Indeed, in the Arab Spring of 2011 Brothers and their fellow travellers won elections in Tunisia and Egypt, and took a lead in the bloodier uprisings of Syria, Libya and Yemen. The Palestinian branch, Hamas, had resorted to armed violence against Israel since the 1990s and took control of the Gaza Strip. Turkey, in the electoral grip of Recep Tayyip Erdogan and his AK party, seemed to offer an economically successful model of democratic Islamist rule: a bigger, modern-looking Brother.”
Read the rest here.
The article goes on to discuss the “the apparent loss of Qatar as a patron.”
The notion that Qatar has ceased its patronage of the Muslim Brotherhood appears to have begun in September when the GMBDW reported on the announcement by the Egyptian Muslim Brotherhood that a number of its leaders had been asked by Qatar to leave the country. As we have said in that and other posts, the GMBDW has doubts that Qatar has fully withdrawn its patronage of the Global Muslim Brotherhood. To begin with, we do not see evidence that Qatar has done anything to dismantle the significant infrastructure located in Qatar propping up the Brotherhood and which we described in September as follows:
Qatar is a major sponsor of the Global Muslim Brotherhood networks though its official and quasi-official organizations such as Qatar Charity, the Qatar Faculty of Islamic Studies, and the Qatar Foundation. Global Muslim Brotherhood leader Youssef Qaradawi and Hamas political leader Khaled Meshaal are also hosted and resident in Qatar which itself is a major funder of Hamas. The GMBDW reported in late August that the Humanitarian Relief Foundation (IHH), a Turkish group close to the Global Muslim Brotherhood, has signed a ‘strategic cooperation agreement’ with Qatar. Earlier this month, we reported that Qatar Charity had sponsored an conference in Istanbul at which GMB leaders announced a $1 billion fundraising campaign for Gaza and the launch of a new organization appearing to unify Hamas fundraising and flotilla efforts.
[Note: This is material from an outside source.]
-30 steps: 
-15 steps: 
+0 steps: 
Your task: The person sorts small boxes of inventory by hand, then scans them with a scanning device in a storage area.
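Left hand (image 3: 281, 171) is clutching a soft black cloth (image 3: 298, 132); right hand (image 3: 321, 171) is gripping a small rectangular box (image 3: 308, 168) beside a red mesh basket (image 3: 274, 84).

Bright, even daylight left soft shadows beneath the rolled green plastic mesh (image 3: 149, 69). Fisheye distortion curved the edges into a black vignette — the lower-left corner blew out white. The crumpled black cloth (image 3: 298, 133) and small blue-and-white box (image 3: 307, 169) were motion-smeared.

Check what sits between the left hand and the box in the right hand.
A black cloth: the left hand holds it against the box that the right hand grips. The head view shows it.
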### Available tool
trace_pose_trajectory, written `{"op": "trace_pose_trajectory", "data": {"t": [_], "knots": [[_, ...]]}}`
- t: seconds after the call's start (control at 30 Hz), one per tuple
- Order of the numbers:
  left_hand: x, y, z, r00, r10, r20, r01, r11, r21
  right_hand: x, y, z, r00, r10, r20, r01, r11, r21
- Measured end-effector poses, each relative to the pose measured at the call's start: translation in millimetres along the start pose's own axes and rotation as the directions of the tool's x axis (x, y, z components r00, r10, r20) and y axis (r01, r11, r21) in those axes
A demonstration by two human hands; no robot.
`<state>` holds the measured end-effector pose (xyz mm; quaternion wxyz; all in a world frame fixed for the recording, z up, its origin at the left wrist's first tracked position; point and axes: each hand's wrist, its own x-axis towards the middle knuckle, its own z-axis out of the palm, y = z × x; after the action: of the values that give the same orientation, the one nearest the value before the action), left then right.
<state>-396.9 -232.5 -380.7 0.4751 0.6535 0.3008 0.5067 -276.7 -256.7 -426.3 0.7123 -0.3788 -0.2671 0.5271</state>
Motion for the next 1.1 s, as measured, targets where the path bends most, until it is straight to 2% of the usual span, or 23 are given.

In addition, just yesterday we reported on on the launch of multiple new Muslim Brotherhood-affiliated TV stations, mostly located in Turkey and said to be financially backed by Qatar.
Until we see some change in this sort of backing by Qatar for the Global Muslim Brotherhood, we will remain skeptical on these mainstream media assertions that Qatar has stopped its support of the Brotherhood.